From now on by vertex I mean a representation of homothety class of lattices given as above. Thus the set all vertices of distance $k$ from $\Lambda_0$ is given by $$ \{\Lambda\mid p^k\Lambda_0<\Lambda<\Lambda_0,~\Lambda\notin p\Lambda_0 \mbox{ and the rank of } p^k\Lambda_0/\Lambda\mbox{ is less than }n\}.$$ Dividing by $p^k\Lambda_0$, the set above is in bijection with the set of all $p$-abelian subgroups $$ \{A \mid A < (\mathbb{Z}/p^k\mathbb{Z})^n,\mbox{ the ranks of } A\mbox{ and } (\mathbb{Z}/p^k\mathbb{Z})^n/A \mbox{ is less than }n\}.$$

Recall that every for every $p$-abelian group $A$ there exists a unique vector of natural numbers $\lambda=(\lambda_1,\lambda_2,\ldots,\lambda_m)$ with $\lambda_1\geq \lambda_2\geq \ldots\geq \lambda_m> 0$ such that $$ A\simeq \bigoplus_{i=1}^m \mathbb{Z}/p^{\lambda_i}\mathbb{Z}.$$ In that case we say that $A$ is of (isomorphism) type $\lambda$. If for all $i$ $\lambda_i=k$ we say $\lambda=k^m$.

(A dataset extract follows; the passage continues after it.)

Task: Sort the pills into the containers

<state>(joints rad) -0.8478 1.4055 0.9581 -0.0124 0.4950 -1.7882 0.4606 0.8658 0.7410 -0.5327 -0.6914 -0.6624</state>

Given types $\nu$ and $\lambda$ we denote by ${\nu\choose \lambda}_p$ the number of submodules of type $\lambda$ of a given module of type $\nu$. We conclude that the number of vertices of distance $k$ is given by $\sum {k^n\choose \lambda}_p$ where the sum runs over all $\lambda=(\lambda_1,\lambda_2,\ldots,\lambda_m)$ with $\lambda_1=k$ and $m<n$.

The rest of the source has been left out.